A la uneLa chronique du fou

EXCLUSION DE LA PRESSE ECRITE DES CONTRATS COVID- 19  

C’est ça aussi, le Burkina !  

Dans les contrats Covid-19 passés entre le ministère de l’Education nationale, de l’Alphabétisation et de la promotion des langues nationales (MENAPLN), et certains médias burkinabè, qui ont fuité dans la presse (voir encadré, une cagnotte de plus de 900 millions de F CFA partagés à l’exception de la presse écrite), vous aurez remarqué, comme moi Le Fou, qu’aucun organe de presse écrite n’a été pris en compte. Interpellé sur la question par notre confrère L’Observateur Paalga dans le « Grand entretien » à lui accordé, le 23 septembre dernier, le premier responsable du département, Stanislas Ouaro, ne dément pas formellement cette forme de ségrégation.  Pourquoi les organes de presse écrite ont-ils été mis sur la touche ?  A en croire Pr Stanislas Ouaro et pour autant qu’il n’ait pas cherché à se défausser, il n’était pas personnellement favorable à cette discrimination. Bien au contraire, il soutient s’être fait l’avocat de ces médias écartés dont il reconnaît d’ailleurs la précieuse et inestimable contribution dans la stratégie de lutte contre la pandémie.
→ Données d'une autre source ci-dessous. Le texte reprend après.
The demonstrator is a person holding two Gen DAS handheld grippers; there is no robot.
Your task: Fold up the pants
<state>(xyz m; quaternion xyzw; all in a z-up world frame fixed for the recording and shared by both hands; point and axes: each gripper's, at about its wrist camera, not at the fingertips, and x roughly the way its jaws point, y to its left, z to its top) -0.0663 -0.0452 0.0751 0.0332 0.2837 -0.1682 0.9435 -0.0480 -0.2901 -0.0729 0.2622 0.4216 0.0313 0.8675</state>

Mais, hélas, il aurait été apparemment mis en minorité, voire combattu dans son élan.  D’abord, dans son propre département, ensuite en Conseil des ministres comme il l’a lui-même révélé à notre confrère, lequel Conseil aurait trouvé que la prise en compte de la presse écrite, n’était pas pertinente.  Moi, Le Fou, je m’interroge alors. Quand cette même presse écrite était activement et constamment invitée à se joindre à la cause sanitaire nationale, au plus fort de la crise, à travers reportages, interviews, conférences de presse et autres, au point même d’être exposée à la maladie, ceux qui la sollicitaient à tour de bras, l’avaient-elle jugée non-pertinente ? Et quid des critères de cette fameuse pertinence ?  Car, me fondant sur l’évidence selon laquelle « les paroles s’envolent, mais l’écrit reste », je me demande si dans l’apprentissage de leçons en mathématiques, en chimie ou en sciences physiques, par exemple, le jeune apprenant n’est pas plus à l’aise en tenant entre les mains, un exercice écrit et  publié dans les colonnes d’un journal, qu’en tendant l’oreille sur des cours diffusés en audio ou à la télé dont certains aspects sonores peuvent lui échapper du fait du caractère spécifique de ces canaux de communication.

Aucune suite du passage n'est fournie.